Michael Jackson (left) and Tom Sturridge in The Sandman (right)
(Image credit: Getty Photo by Kevin Mazur/WireImage | The Sandman, Netflix )

While David Bowie was the inspiration for the suave, fallen angel and ruler of Hell Lucifer Morningstar in the DC comic The Sandman, the King of Pop Michael Jackson was attempting to become the King of Dreams. Neil Gaiman has spoken for years about the difficulty of creating an adaptation of The Sandman for the screen in a way that would live up to the comic, and in the process, he entertained some wild ideas, including Michael Jackson playing the title role of Dream. 

On the podcast Happy, Sad, Confused (opens in new tab) Gaiman told host Josh Horowitz all about the countless attempts to get The Sandman made. One of the most shocking of these stories was that, apparently, in the mid-’90s Michael Jackson put himself up for the role of Morpheus. As he put it: 

By 1996, I was being taken to Warners, where the then-president of Warner Bros. sat me down and told me that Michael Jackson had phoned him the day before and asked him if he could star as Morpheus in The Sandman. So, there was a lot of interest in this, and they knew that it was one of the Crown Jewels, and what did I think? And I was like, ‘Ooh.'

 The King of Pop as the King of Dreams? Now that’s an idea. The popular author said in the podcast he thought casting this character would be easy. They just needed “an English-speaking actor with great cheekbones.” Michael Jackson met these two criteria--he did speak English and had some stellar cheekbones. Personally, I think he also would have looked iconic in the all-black get-up that Dream travels through the realms in.

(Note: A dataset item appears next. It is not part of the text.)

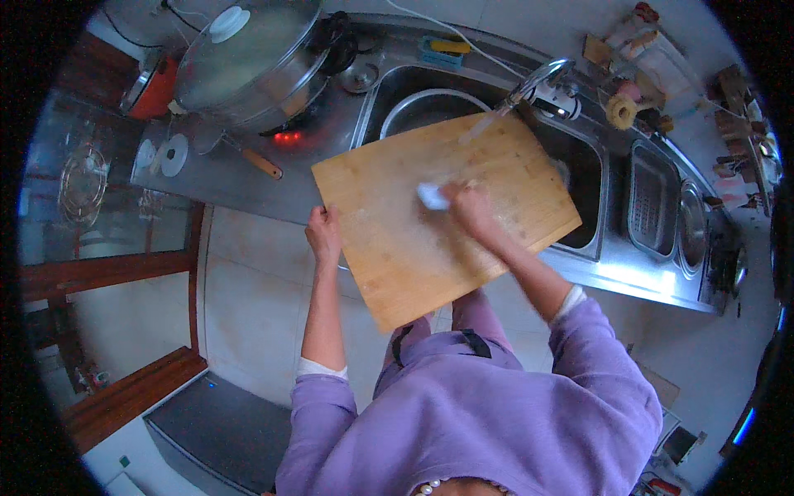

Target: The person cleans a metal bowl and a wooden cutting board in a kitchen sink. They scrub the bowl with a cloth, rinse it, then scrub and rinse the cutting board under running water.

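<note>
A large wooden cutting board (397, 229) lies tilted over the sink and juts out past the counter's front edge. My left hand (324, 232) grips its left edge, fingers curled over the rim. Over the middle of the board, my right hand (469, 208) is closed on a small white object (432, 196), blurred, whose kind I cannot tell. The board's surface has a pale, hazy patch there. Above the board's far edge, the chrome faucet (539, 77) has a stream of water (477, 127) running from it onto the wood.
Left of the sink stands a big steel pot with a glass lid (248, 56), beside a red glow on the stove (288, 137). A wooden-handled utensil (262, 163) lies on the counter. A metal basin (434, 96) sits in the sink, and a perforated steel tray (652, 198) is at the right.
</note>
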The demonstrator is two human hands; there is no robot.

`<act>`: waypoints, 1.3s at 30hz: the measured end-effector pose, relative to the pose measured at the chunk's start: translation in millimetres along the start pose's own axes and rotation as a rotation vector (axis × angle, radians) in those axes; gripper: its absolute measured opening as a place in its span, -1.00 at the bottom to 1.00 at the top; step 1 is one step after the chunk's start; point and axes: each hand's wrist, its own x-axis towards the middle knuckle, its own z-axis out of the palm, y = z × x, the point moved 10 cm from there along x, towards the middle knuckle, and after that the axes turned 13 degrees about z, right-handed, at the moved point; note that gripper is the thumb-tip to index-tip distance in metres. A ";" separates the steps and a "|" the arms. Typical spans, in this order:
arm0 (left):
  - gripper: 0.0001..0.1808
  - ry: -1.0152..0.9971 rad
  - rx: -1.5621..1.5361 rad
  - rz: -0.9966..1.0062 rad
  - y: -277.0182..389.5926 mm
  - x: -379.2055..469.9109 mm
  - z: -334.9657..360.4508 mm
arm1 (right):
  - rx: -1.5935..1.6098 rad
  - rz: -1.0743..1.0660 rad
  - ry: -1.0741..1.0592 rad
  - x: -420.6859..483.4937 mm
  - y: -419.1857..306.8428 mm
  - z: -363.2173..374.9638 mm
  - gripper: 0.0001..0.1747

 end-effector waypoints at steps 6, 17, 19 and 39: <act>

Despite this being a really cool concept, it’s a little hard to imagine MJ as Dream. He probably could have pulled it off, but it feels like this show was meant to come out now in 2022, with Tom Sturridge in the title role. Especially seeing the positive feedback for the show, with some even saying The Sandman is one of the best adaptations ever, I think Gaiman was right to take his time in getting this show off the ground. 

While speaking about the show Gaiman said he saw about 1500 actors ultimately audition for the role of The Sandman. Tom Sturridge was one of the first they saw, and while they really liked him the creatives involved wanted to see who else was out there. After weeks of auditions, Sturridge remained their top choice and was hired.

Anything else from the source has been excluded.